The same feeling of intimacy pervaded the closing concert by Wiikwemkoong’s own Crystal Shawanda, sometimes balancing a happy child on her lap there in her rec room, beaming and belting out her trademark blues and country ballads, just for you.
Both the tickets for individual films and the festival pass came with links and passwords sent each day by email. A cornucopia of choices spilled out. Standing by to field any concerns or questions as the festival unspooled its offerings over the weekend was a quick-to-respond presence named ‘Adam,’ ensuring a smooth video experience throughout.
Day 2 of WIFF 2020 presented part one of a retrospective of the films of Shirley Cheechoo: ‘Bearwalker’ (2000) and ‘Johnny Tootall’ (2005). ‘Bearwalker,’ Ms.
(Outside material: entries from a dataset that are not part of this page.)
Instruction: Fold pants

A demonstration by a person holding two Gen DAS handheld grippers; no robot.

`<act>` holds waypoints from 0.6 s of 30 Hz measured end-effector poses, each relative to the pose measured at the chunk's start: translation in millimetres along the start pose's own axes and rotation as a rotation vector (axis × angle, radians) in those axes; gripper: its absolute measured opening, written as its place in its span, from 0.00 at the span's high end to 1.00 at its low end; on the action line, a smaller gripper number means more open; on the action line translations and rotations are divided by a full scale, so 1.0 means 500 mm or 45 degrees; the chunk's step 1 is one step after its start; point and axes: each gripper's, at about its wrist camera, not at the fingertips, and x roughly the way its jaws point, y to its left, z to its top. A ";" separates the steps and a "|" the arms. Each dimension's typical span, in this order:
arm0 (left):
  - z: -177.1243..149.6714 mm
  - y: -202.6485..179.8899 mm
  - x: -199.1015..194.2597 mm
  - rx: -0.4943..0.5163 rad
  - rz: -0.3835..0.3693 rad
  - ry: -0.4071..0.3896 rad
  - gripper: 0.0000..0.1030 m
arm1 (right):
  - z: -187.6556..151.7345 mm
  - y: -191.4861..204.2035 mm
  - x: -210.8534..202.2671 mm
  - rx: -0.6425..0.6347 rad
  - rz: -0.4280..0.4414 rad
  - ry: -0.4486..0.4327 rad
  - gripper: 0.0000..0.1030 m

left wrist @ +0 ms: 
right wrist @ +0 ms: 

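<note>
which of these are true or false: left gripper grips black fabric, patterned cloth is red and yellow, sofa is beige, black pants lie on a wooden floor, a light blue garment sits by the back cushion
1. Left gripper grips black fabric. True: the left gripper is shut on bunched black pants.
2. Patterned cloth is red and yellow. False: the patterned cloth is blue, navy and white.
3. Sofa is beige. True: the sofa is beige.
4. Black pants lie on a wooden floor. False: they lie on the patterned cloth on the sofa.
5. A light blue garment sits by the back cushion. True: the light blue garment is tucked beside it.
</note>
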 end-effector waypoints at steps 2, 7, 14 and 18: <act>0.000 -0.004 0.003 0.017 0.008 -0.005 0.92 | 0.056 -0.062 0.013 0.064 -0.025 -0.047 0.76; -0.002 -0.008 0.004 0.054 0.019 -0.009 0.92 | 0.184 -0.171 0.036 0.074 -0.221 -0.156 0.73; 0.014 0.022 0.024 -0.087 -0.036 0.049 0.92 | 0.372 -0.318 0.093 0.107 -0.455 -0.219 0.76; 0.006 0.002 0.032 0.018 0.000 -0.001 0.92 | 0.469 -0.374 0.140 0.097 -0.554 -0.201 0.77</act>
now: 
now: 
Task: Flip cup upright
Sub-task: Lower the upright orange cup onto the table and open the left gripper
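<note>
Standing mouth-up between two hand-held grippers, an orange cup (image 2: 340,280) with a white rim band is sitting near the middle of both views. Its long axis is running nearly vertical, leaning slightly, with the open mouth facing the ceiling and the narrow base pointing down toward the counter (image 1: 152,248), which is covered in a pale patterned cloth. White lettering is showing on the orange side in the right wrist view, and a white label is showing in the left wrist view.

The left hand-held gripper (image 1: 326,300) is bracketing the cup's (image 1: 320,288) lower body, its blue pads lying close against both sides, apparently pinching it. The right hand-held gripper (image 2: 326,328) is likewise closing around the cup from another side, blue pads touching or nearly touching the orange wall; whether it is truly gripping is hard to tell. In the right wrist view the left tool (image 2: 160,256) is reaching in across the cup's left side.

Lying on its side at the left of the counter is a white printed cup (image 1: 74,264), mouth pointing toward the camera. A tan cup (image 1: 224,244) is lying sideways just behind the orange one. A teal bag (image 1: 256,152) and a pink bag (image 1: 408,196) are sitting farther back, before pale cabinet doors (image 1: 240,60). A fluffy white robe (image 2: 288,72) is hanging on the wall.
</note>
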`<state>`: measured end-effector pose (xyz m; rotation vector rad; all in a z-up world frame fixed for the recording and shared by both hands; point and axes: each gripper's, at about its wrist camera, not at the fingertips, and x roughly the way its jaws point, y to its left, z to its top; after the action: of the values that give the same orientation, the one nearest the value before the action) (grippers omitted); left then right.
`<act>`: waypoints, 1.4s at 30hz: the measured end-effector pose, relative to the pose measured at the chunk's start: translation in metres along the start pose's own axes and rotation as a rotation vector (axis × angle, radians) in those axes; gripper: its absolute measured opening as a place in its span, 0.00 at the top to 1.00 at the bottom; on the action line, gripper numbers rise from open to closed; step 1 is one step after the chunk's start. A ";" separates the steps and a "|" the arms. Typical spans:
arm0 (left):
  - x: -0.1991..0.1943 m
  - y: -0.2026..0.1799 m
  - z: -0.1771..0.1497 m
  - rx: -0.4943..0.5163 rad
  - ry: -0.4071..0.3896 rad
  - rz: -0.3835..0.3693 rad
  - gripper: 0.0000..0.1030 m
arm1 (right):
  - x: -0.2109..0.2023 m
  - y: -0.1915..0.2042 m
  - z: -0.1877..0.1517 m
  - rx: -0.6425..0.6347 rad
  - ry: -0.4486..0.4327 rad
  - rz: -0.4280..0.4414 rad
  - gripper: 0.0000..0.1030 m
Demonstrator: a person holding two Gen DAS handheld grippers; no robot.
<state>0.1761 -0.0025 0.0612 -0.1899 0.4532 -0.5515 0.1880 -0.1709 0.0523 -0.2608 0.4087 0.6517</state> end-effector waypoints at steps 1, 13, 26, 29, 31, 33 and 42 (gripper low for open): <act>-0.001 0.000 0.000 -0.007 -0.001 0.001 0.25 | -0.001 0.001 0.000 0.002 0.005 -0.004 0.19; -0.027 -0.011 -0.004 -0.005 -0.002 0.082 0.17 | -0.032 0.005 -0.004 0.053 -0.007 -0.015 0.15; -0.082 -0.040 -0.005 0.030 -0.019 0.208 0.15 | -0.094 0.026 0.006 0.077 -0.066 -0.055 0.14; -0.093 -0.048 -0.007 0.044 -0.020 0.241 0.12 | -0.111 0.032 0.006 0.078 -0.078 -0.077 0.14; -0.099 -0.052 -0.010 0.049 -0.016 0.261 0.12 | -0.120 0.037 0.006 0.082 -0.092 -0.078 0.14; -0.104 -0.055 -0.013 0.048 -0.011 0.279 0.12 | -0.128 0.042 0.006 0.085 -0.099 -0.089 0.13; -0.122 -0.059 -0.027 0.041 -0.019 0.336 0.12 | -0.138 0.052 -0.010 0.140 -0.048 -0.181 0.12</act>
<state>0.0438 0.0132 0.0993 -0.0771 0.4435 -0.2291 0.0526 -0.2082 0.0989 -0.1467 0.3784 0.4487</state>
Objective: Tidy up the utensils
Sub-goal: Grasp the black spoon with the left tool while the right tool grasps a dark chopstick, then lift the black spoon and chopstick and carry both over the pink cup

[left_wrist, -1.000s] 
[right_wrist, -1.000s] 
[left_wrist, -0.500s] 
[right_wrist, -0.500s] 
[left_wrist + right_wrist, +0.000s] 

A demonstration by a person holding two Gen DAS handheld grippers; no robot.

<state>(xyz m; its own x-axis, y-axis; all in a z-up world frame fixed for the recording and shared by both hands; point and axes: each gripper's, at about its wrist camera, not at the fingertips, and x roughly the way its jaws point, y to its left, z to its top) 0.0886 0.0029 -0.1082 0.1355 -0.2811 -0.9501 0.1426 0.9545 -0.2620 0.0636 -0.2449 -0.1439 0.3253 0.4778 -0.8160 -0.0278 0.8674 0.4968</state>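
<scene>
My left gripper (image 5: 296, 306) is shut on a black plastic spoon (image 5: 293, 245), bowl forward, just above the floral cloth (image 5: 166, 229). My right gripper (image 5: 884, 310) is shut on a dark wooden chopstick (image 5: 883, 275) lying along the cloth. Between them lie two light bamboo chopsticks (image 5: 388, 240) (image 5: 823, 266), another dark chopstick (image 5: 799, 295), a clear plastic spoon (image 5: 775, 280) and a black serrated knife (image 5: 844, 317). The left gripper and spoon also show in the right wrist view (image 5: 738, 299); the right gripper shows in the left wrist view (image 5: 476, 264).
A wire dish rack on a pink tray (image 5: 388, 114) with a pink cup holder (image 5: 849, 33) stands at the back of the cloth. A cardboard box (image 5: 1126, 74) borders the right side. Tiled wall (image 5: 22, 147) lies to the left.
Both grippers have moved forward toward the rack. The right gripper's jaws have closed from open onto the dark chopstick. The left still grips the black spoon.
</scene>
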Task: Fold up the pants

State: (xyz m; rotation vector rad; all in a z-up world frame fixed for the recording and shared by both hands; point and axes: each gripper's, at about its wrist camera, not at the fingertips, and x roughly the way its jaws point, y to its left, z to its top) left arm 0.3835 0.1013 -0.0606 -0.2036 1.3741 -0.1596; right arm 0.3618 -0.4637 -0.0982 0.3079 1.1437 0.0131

Cheechoo’s first full length feature film, is a powerful meditation on and wrenching reckoning with prejudice and brutality set in a small northern town in an almost-horror film style. A terrifying old black car without visible occupants plays a major role, silently and eerily gliding up and down the rolling hills of Sheguiandah, the conveyance of an evil creature of ancient legend that can possess someone’s body and mind to spread chaos, destruction and death. The film showcases the considerable skills of Ms. Cheechoo not only as a writer-storyteller and director, but as an actor – she plays one of the four sisters caught up in the vortex of evil; all the actors are striking in their natural affinity for the silver screen, physical and emotional expressions entirely believable in each of the characters’ interpretations. There weren’t enough hours in the day to watch several other of Ms. Cheechoo’s films presented later in the program on her work, films such as ‘Silent Tears’ and ‘Shadow in Deep Water,’ much to the chagrin of this viewer.
Short films, such as ‘Your Name Isn’t English’ by Tazbah Chavez, and ‘Lake’ by Cree director Alexandra Lazarowich highlight a new generation of passionate filmmakers to watch. ‘Standing Rock to the Swamp (Water is Life),’ the story of Indigenous women in Louisiana resisting the land and waterway grabs of the fossil fuel companies, hits home.
Other highlights were ‘There are no Fakes’ by Jamie Kastner, a skillfully-made documentary about “The Picasso of the North,” Norval Morrisseau, the acknowledged founder of the Woodland school of art, and the shocking true tale of the uncovering of a massive fraud operation making and selling thousands of ‘fake Morrisseaus.’
The 2019 film by Inuit filmmaker Zacharias Kunuk, ‘One Day in the Life of Noah Piugattuk,’ in the final day’s program, is a masterwork from the creator of ‘Atanarjuat the Fast Runner’ that takes the viewer into the dread negotiations and misbegotten translations of government/Indigenous land ‘transactions’ enacted since settler days. A brilliant end to an engrossing weekend of art and artists.
Long live the Weengushk International Film Festival, in whatever form it takes in future.